Portia Portia said on 10/07/09 @ 4:40am United States

All of the posters are correct.

Sweetheart, if you don’t stop her now, she’ll take over your entire life! My MIL tried to do this and I stopped her in time. I’m much more happier with her out of my life and it took a huge scene to get her away from me.

But you know what? My relationship with my husband has never been better. The stress that woman causes is gone. Also, I have allowed her own actions against her son to define their relationship. As a wise person once said that if you give a person enough rope, they will hang themselves and this is what Ursula the Hutt is doing. Her son has realized how much she doesn’t really care about him or what he wants.

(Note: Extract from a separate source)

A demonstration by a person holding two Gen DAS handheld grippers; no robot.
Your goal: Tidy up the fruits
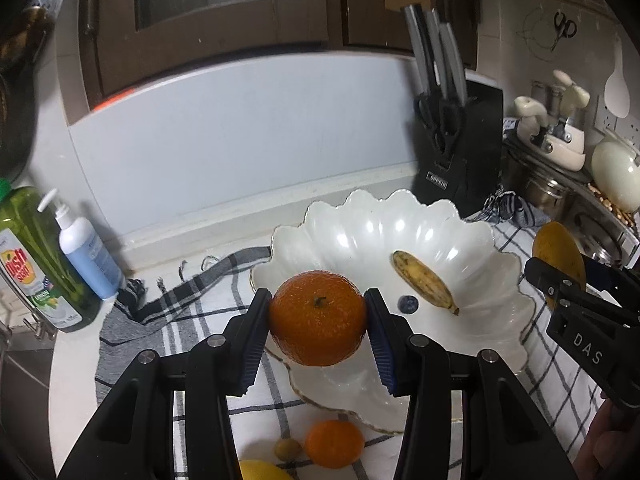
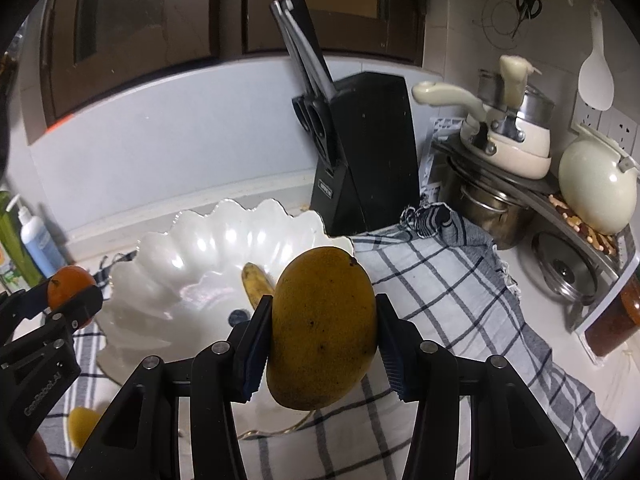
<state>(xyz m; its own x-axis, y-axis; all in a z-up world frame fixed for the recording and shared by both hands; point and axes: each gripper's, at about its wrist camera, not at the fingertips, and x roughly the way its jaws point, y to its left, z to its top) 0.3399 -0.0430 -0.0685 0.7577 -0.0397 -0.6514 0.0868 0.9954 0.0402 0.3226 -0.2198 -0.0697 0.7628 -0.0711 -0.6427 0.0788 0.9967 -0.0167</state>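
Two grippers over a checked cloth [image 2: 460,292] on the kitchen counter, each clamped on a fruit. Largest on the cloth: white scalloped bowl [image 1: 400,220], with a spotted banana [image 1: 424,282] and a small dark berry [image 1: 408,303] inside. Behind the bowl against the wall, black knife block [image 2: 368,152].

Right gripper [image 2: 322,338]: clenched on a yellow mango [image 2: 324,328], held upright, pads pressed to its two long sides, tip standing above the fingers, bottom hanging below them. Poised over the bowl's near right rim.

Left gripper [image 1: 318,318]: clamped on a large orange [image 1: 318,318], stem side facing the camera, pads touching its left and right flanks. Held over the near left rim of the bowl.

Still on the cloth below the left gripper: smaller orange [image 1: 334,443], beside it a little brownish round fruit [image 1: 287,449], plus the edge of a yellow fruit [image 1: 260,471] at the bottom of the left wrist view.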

Also, being the bigger person all of the time sucks and will make you unhappy. You also need time to vent and let all of your emotions out.

All of my best–

Portia
(who thought a vacay to Europe would temper her feelings about her MIL, but it didn’t. Oh well)

johnsmama johnsmama said on 21/07/09 @ 3:55pm Canada

I’ve been married to my HB for 10 years. My MIL is very similar to yours. I’ve been the “bigger person” for over 10 years. We got caller ID because when my son was born 8 years ago, she harrassed me so much I no longer answer the phone when she calls. She is manipulative and is very careful to only say the insulting things to me when her son isn’t around. Being the bigger person is really getting to me. I just want to defend myself. My husband says not to “engage” her because it’s not worth it. She will play the victim and blame me for everything. He knows that because he confronted her and his dad a few years ago and them put all the blame on me. That’s what I got for defending myself. I’m at the point now where I feel anxious everytime I’m going to see them. Which is unfortunately more often as they have suddenly taken an interest in my son’s sporting activities. If someone has some advice out there I know I’d certainly appreciate it. For those of you just at the beginning of your relationship with your MIL,……good luck. It’s not easy. My only saving grace is that my husband sees how they are….it’s how they’ve always been. You can’t teach old dogs new tricks. They just don’t think they do anything wrong. He is used to sucking it up….honestly, I don’t know where he came from. He’s a patient, patient man. Best wishes to you.